Встал. Шаг, два, три… Остановился. Так просто и тревожно… Говорилось само собою. Слышал свой голос, а видел чужой нос, твердый, как клюв.
— Скажите, тот полковник, который недавно расстрелян, — ваш брат? Вы с ним часто виделись до его расстрела?
— Два раза; один раз у постели умирающей матери, а другой — когда мы вместе с товарищем Чумаловым схватили его как сигнальщика.
— Почему же вы не постарались помочь арестовать его после первого вашего свидания?
— Очевидно, не было повода.
— Почему вы не ушли из города в восемнадцатом году вместе с Красной Армией, а остались у белых? Разве вы были гарантированы от расстрела?
— Нет, какая же гарантия? Я в бегстве не видел особого смысла. И здесь можно было работать.
— Так. Вы тогда ведь не были коммунистом? Ну, тогда понятно.
— Что понятно? Какой смысл в этом вашем «понятно»?
— Товарищ, я не обязан отвечать на вопросы. Мы не устраиваем дискуссий. Вы — свободны.
Сергей не сел на свое место, а пошел между рядами рабочих в глубину зала, и с ним вместе, по бокам и навстречу, шли еще несколько Сергеев, которые смотрели на него пристально, выпученными глазами в красных набухших веках. И словно не по полу он шел, а по зыбкой узкой доске, — и все вниз, вниз… И никак не мог удержать своих ног. И словно не ноги шли, а ползла под ним эта зыбкая доска, и ноги едва успевали переступать по волнующейся ленте. Сотни, бесконечные вороха лиц и шершавых голов в дыму и огненном тумане плывут, громоздятся со всех сторон…

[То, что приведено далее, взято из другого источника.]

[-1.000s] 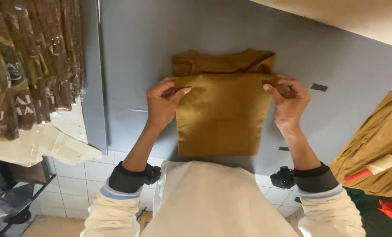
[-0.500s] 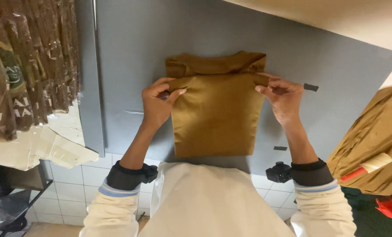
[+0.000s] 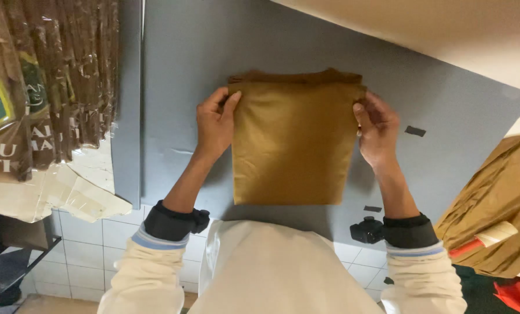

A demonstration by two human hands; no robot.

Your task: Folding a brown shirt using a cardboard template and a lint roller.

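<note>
A flat grey surface (image 3: 213, 75) fills the middle of the frame, with a pale wall band across the upper right and white floor tiles (image 3: 85, 250) showing along the lower left. On the surface, at the centre of the frame, lies a folded mustard-brown cloth (image 3: 292, 145), a neat upright rectangle with its folded layers stacked along the top edge. The left hand (image 3: 215, 125) sits at the cloth's upper left corner, its fingers (image 3: 232, 100) closed on the edge of the fabric. The right hand (image 3: 378, 129) is at the upper right corner, thumb and fingers pinched together on that edge. Both arms come up from the bottom of the frame in cream sleeves with dark cuffs, and a cream garment front lies just below the cloth. Bundles of brown packets in clear wrap (image 3: 44, 81) hang at the upper left, beside the surface's edge. A heap of brown fabric (image 3: 498, 215) rests at the right edge, with something red (image 3: 519, 293) in the lower right corner. Small dark tape marks (image 3: 415, 131) dot the grey to the right of the cloth.
</note>
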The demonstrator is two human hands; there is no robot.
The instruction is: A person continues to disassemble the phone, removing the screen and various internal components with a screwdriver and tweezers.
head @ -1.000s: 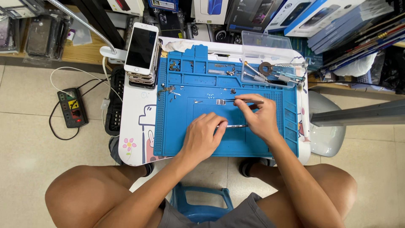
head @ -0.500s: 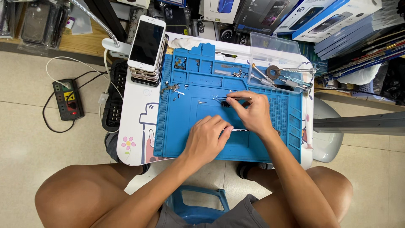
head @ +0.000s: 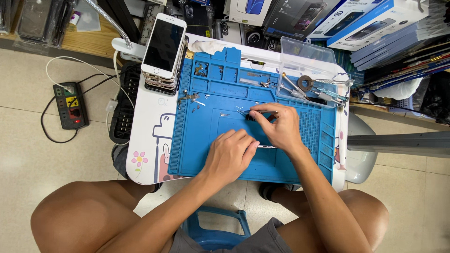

И потом сразу все исчезло, как видение. Здесь, в коридоре, было пусто и вздыхала певучая тишина. Только где-то далеко играли юношеские голоса.
…Комиссия по чистке. Костлявый человек, спокойный в лице и движениях, непроницаемый в мыслях, без улыбки и боли (у него, кажется, нет и морщин на лице)… Были в его власти Громада, Савчук и он, будет и Поля, и Глеб, и Даша — все будут…

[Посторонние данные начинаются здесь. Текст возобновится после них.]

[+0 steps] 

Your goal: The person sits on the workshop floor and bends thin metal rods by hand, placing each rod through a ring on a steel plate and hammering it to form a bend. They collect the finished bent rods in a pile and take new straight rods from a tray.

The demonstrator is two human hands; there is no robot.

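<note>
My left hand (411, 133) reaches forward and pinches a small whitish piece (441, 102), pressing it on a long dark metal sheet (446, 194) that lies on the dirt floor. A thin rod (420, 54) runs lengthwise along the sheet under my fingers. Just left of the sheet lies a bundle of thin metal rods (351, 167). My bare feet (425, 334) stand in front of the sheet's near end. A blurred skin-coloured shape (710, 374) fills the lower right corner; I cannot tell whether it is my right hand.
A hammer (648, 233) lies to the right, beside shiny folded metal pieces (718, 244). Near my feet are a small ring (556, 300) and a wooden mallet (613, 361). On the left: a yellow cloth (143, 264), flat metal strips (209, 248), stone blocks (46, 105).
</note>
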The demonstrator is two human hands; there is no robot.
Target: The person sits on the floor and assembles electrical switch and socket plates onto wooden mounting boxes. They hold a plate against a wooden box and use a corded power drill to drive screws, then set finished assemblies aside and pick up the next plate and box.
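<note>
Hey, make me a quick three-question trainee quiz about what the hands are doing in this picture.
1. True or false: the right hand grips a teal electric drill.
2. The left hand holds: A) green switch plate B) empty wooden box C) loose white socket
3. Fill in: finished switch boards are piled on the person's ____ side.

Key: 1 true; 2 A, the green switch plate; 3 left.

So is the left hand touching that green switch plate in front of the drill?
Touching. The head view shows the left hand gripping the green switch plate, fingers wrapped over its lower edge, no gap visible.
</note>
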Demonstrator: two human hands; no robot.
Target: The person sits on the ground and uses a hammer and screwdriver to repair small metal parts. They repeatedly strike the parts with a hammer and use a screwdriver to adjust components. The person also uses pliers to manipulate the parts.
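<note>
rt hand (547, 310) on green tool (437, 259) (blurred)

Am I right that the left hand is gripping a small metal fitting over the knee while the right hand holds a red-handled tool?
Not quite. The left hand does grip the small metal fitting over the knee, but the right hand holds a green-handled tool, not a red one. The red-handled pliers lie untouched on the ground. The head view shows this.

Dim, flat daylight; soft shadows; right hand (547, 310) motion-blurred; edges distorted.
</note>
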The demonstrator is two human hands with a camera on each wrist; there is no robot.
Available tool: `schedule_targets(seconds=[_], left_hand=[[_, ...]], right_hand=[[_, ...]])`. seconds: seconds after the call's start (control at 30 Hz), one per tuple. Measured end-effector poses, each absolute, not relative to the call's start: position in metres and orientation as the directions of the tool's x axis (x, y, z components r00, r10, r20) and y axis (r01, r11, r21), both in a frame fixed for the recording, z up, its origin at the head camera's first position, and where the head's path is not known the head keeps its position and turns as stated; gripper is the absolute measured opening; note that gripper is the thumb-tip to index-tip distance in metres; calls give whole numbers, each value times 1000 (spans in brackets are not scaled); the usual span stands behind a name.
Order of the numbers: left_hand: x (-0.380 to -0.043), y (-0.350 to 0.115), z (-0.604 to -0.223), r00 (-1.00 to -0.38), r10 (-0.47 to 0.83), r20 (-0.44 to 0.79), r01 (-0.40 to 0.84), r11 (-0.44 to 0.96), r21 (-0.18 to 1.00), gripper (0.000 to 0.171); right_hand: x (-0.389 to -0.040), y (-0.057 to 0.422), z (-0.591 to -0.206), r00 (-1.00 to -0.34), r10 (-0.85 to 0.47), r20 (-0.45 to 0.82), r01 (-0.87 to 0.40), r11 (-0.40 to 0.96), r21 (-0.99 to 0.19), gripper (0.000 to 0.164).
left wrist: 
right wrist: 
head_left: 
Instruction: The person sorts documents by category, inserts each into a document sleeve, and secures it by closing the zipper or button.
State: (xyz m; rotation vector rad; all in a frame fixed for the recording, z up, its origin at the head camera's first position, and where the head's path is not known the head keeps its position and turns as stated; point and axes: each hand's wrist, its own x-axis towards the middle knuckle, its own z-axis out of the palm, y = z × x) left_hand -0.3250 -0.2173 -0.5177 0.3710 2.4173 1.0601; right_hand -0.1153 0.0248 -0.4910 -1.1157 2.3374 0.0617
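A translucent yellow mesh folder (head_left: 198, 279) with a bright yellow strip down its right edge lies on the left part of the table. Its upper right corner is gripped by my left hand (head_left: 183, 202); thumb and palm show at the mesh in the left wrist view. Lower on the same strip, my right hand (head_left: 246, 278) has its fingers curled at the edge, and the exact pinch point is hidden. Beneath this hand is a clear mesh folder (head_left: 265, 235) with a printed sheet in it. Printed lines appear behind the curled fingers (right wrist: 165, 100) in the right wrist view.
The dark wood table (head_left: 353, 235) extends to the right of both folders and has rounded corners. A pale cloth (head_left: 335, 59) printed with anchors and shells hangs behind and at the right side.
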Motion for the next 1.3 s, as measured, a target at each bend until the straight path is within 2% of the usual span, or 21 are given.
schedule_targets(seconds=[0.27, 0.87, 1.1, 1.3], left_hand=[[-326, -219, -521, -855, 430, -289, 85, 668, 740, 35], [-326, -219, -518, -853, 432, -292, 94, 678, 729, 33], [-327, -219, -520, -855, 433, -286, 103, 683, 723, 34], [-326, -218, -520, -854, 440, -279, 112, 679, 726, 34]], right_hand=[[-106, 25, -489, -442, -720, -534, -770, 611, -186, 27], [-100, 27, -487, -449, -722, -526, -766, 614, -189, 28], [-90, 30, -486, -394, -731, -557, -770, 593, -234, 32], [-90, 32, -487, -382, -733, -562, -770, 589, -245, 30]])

Звенели голоса за дверью, звенели клеточки мозга…
И как только он отворил дверь, его ослепили красные пятна знамен и полотен: пылали стены, летали надписи белыми птицами. И всюду — на окнах, в углах — пучки горных цветов.
Ребята — все в трусах, у всех — голые ноги и руки. Девчат можно было узнать по красным повязкам и приподнятым грудям.
Ряды, фигуры, ритмические движения…
— Раз — два — три — четыре…
Переплетались в петлях, в узлах, в сложных звеньях.
— Раз — два — три — четыре…
Сергей смотрел на эту музыку движений, и где-то близко, у самого сердца, волнами билась кровь:
— Раз — два — три — четыре…
…Сергей опять направился в зрительный зал. Он остановился у двери, прислонился к косяку — дальше не мог шагнуть. Столик за ворохами голов и плеч и четыре головы над ним казались недостижимо далекими, и эти головы в зеркалах и множество отраженных люстр были невыносимо ярки и жутки. Поля стояла у стола, маленькая, как девочка, без обычной повязки. Голос её задыхался, рвался, дрожал и кричал от боли:
— …и этого я не могу пережить, потому что не могу понять, не могу найти оправдания… Мы боролись, страдали… Море крови и голод… И вдруг — сразу… воскресло и заулюлюкало… И я не знаю, где кошмар: эти ли годы борьбы, страданий, крови, жертв или этот праздник жирных витрин и пьяных кафе?.. Зачем тогда нужны были горы трупов? Ведь не для того же, чтобы мерзавцы и гады опять пользовались благами жизни — жрали, грабили, улюлюкали?.. Этого я не могу принять и не могу с этим жить… Мы жертвовали собою, умирали, чтобы позорно распять себя… Зачем?